OOB-FEC can also provide real-time performance management for carriers by allowing them to see how "hard" FEC is working. If there is an increase in the error-correcting rate, the operator will know that there is a problem in the network and can take corrective action before customers ever see any problems.

In the United States, OOB-FEC is designed to address all of these applications. Today service providers look for systems that will grow as their demand for capacity increases because of data traffic demands. Decision-makers are recognizing the ease of increasing bit rate or increasing channel count without redesigning the route.
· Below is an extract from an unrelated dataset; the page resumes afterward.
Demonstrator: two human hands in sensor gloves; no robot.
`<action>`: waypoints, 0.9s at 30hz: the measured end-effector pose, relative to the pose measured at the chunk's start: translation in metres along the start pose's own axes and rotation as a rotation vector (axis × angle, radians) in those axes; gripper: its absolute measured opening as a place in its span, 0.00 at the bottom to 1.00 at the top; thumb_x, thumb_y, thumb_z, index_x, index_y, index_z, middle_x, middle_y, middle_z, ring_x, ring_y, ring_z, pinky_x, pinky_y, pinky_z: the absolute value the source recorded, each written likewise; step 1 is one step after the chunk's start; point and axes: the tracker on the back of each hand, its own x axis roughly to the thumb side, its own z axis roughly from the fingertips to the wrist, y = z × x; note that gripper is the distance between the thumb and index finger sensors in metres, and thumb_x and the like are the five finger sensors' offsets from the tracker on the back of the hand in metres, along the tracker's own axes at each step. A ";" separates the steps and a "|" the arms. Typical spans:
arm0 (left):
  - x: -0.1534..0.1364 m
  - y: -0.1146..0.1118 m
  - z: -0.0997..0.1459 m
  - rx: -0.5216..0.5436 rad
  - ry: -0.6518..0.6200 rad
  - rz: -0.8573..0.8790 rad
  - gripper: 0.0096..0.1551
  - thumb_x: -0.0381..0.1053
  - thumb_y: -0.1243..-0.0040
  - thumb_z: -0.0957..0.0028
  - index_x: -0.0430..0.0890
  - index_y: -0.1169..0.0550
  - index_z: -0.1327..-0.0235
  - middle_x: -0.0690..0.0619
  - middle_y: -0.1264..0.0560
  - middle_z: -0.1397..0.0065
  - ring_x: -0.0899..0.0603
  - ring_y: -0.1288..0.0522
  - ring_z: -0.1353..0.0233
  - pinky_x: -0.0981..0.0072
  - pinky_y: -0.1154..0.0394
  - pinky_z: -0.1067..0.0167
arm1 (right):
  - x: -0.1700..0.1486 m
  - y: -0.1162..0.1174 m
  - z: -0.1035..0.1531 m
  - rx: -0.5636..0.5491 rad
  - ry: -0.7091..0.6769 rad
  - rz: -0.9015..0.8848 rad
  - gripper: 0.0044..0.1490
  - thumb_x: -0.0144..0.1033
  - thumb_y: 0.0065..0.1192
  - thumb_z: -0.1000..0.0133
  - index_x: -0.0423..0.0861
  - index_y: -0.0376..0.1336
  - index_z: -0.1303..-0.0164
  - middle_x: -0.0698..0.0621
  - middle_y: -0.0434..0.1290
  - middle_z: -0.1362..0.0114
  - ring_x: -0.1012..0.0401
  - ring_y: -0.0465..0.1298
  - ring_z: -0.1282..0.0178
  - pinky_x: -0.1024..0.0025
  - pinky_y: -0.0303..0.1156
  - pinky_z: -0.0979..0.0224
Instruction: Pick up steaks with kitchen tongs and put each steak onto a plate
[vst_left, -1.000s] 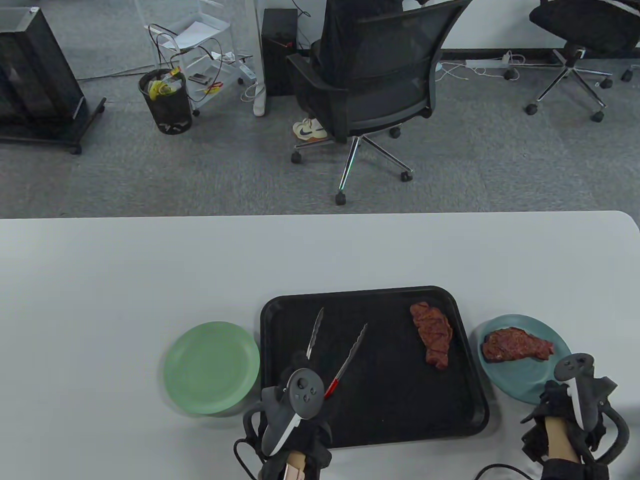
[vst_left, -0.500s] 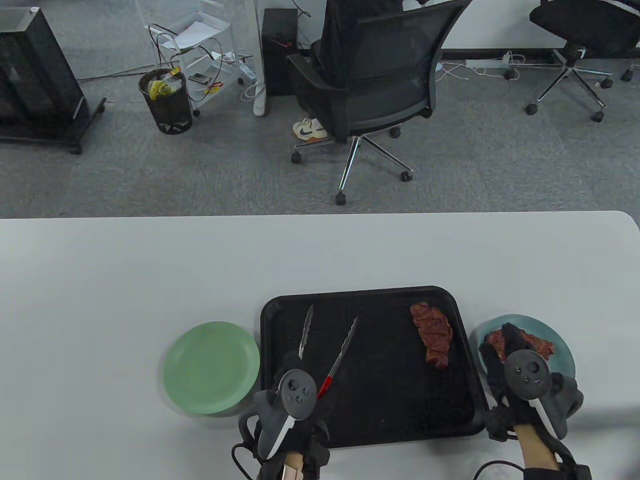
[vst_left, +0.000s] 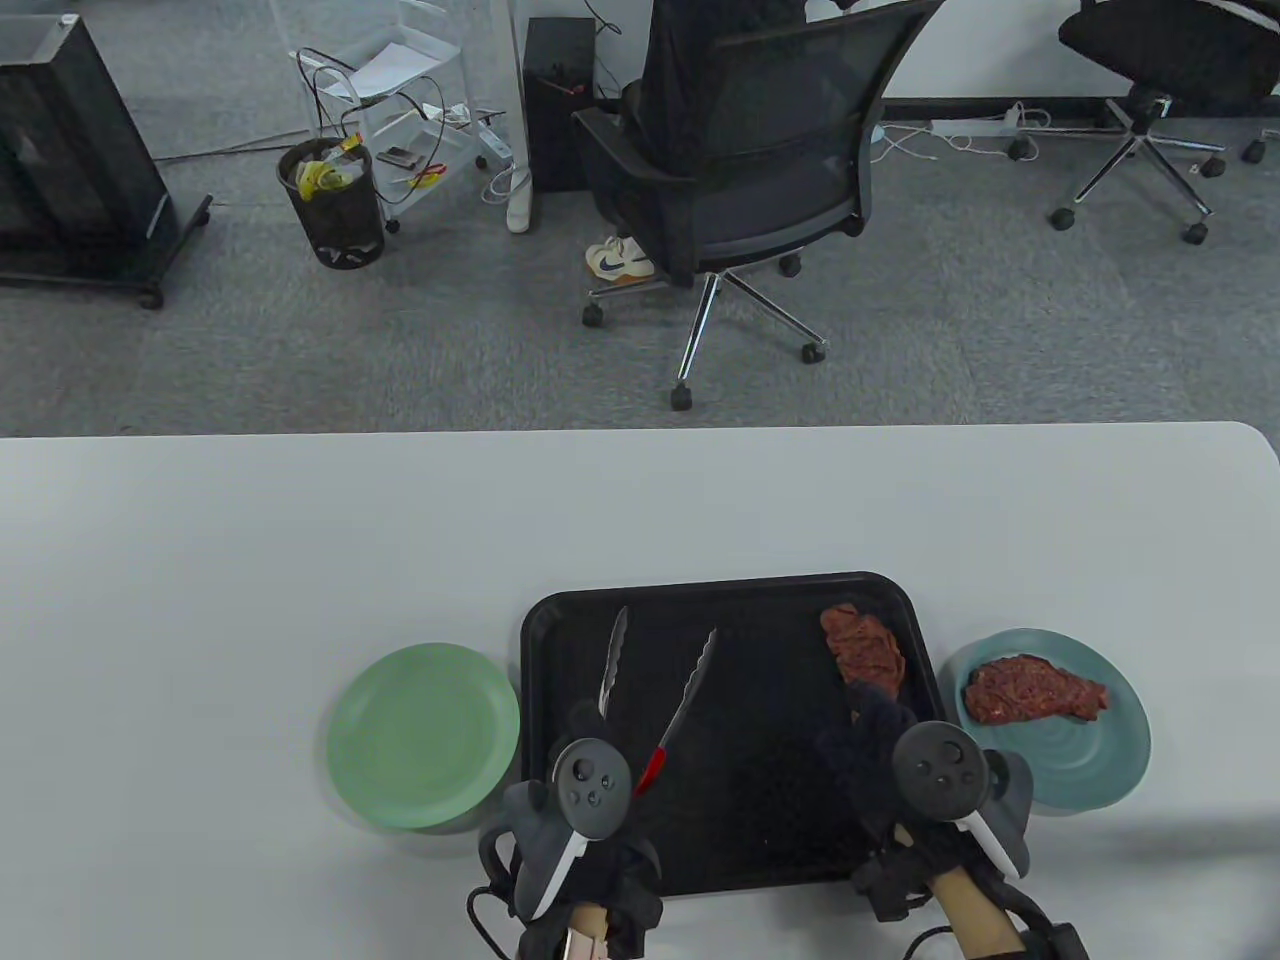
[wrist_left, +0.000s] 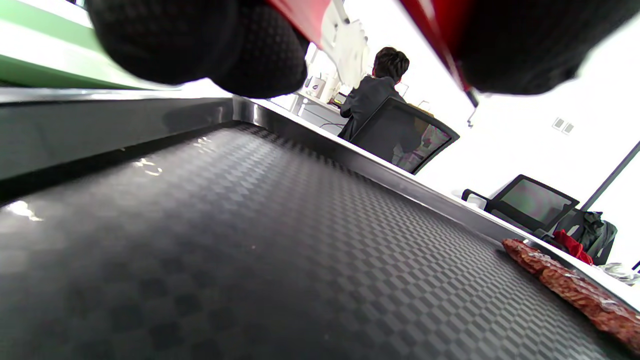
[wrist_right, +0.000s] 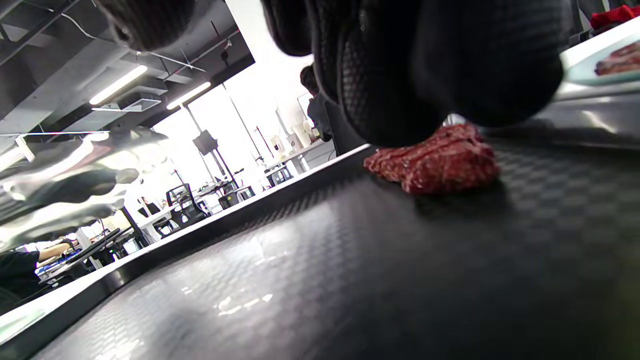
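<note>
Tongs: steel kitchen tongs with red handle (vst_left: 660, 700), arms spread, pointing away over the black textured tray (vst_left: 760, 830).
Left grip: left hand (vst_left: 590, 850) curled round the tong handles.
Steak: red raw steak (vst_left: 865, 655) lies right of the tong tips, long axis running away from the person.
Right grip: right hand (vst_left: 900, 770) nearer, fingertips at the steak's near end; whether it pinches, cannot tell.
Done: second steak (vst_left: 1035, 688) on teal plate (vst_left: 1090, 770).
Free: green plate (vst_left: 425, 735) on bench, left of tray.

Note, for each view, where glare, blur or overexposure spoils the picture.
Table view: evenly lit and sharp. Left wrist view: blown-out white background, gloved fingers blurred close-up, glints on the tray. Right wrist view: bright windows, blurred fingers over the steak.
</note>
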 end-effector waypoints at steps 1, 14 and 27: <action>0.000 0.000 0.000 0.000 0.000 0.002 0.63 0.67 0.33 0.65 0.37 0.44 0.24 0.35 0.33 0.31 0.38 0.21 0.50 0.60 0.19 0.63 | -0.002 0.002 -0.001 0.002 0.003 -0.008 0.44 0.52 0.56 0.49 0.38 0.54 0.29 0.36 0.71 0.36 0.46 0.79 0.53 0.55 0.78 0.55; 0.033 0.008 0.017 0.013 -0.216 0.290 0.62 0.67 0.33 0.65 0.36 0.42 0.24 0.35 0.32 0.32 0.37 0.20 0.50 0.59 0.18 0.62 | -0.005 0.033 0.000 0.358 -0.045 -0.705 0.58 0.62 0.53 0.51 0.33 0.44 0.23 0.27 0.59 0.28 0.36 0.70 0.40 0.45 0.73 0.45; 0.062 -0.005 0.034 -0.135 -0.372 0.563 0.60 0.67 0.35 0.63 0.35 0.41 0.25 0.34 0.30 0.33 0.35 0.19 0.50 0.57 0.18 0.60 | 0.020 0.047 0.007 0.574 -0.215 -1.030 0.68 0.69 0.51 0.52 0.33 0.35 0.21 0.25 0.46 0.22 0.32 0.58 0.30 0.39 0.64 0.35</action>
Systems can be upgraded from 2.5 Gb/s to

10 Gb/s, or from 8 x 10 Gb/s to 32 x 10 Gb/s without redesigning routes or in-line amp and repeater spacing using OOB-FEC.

For long distances, eliminating a site or extending the distance between electrical regenerators could be cost effective and therefore, OOB-FEC maximizes these distances. Using the IB-FEC or OOB-FEC users can maximize the distance between the end terminals or electrical regenerators as seen in Figure 2. This application is being used quite extensively in remote areas such as mountain ranges, or across the plains, where service providers have no requirement to add or drop traffic at intermediate sites.

Figure 3 shows how networks are being designed with no FEC at 2.5 Gb/s; when service providers are required to increase their network capacity to 10 Gb/s, they simply implement the OOB-FEC on the 10 Gb/s signals. This can be seen in the figure on a 40-channel network. This application allows the service provider to upgrade one optical channel at a time with no site reconfiguration necessary. Only the end terminals are upgraded. Dispersion compensation devices allow dispersion management throughout the 10 Gb/s network.

Another popular application allows a service provider to upgrade an existing eight-channel, 2.5 Gb/s network that is not using any FEC to a 32-channel, 2.5 Gb/s network using OOB-FEC (Figure 4).

Future FEC technologies, such as enhanced OOB-FEC for 2.5 and 10 Gb/s, are around the corner. They will allow for longer spans and increased channel counts.

Network planners and designers can benefit by using these different types of FEC. For example, FEC can potentially save tremendous costs in some large network designs. Today's networks need to be designed for large traffic demands, and the most efficient way to use DWDM networks in the long-haul market is to fill all the optical channels with 2.5 and 10 Gb/s equipment equipped with FEC.

In particular, OOB-FEC provides an unprecedented increase in performance to terrestrial networks. DWDM networks can be deployed at minimal bit rates and with minimal channel counts today, then upgraded to quadruple the size and capacity in the future without affecting the route design. Network providers should take the time to examine the tremendous benefits of OOB-FEC before designing a DWDM network. Their economic futures could hinge on the technology benefits realized by designing a network that uses OOB-FEC.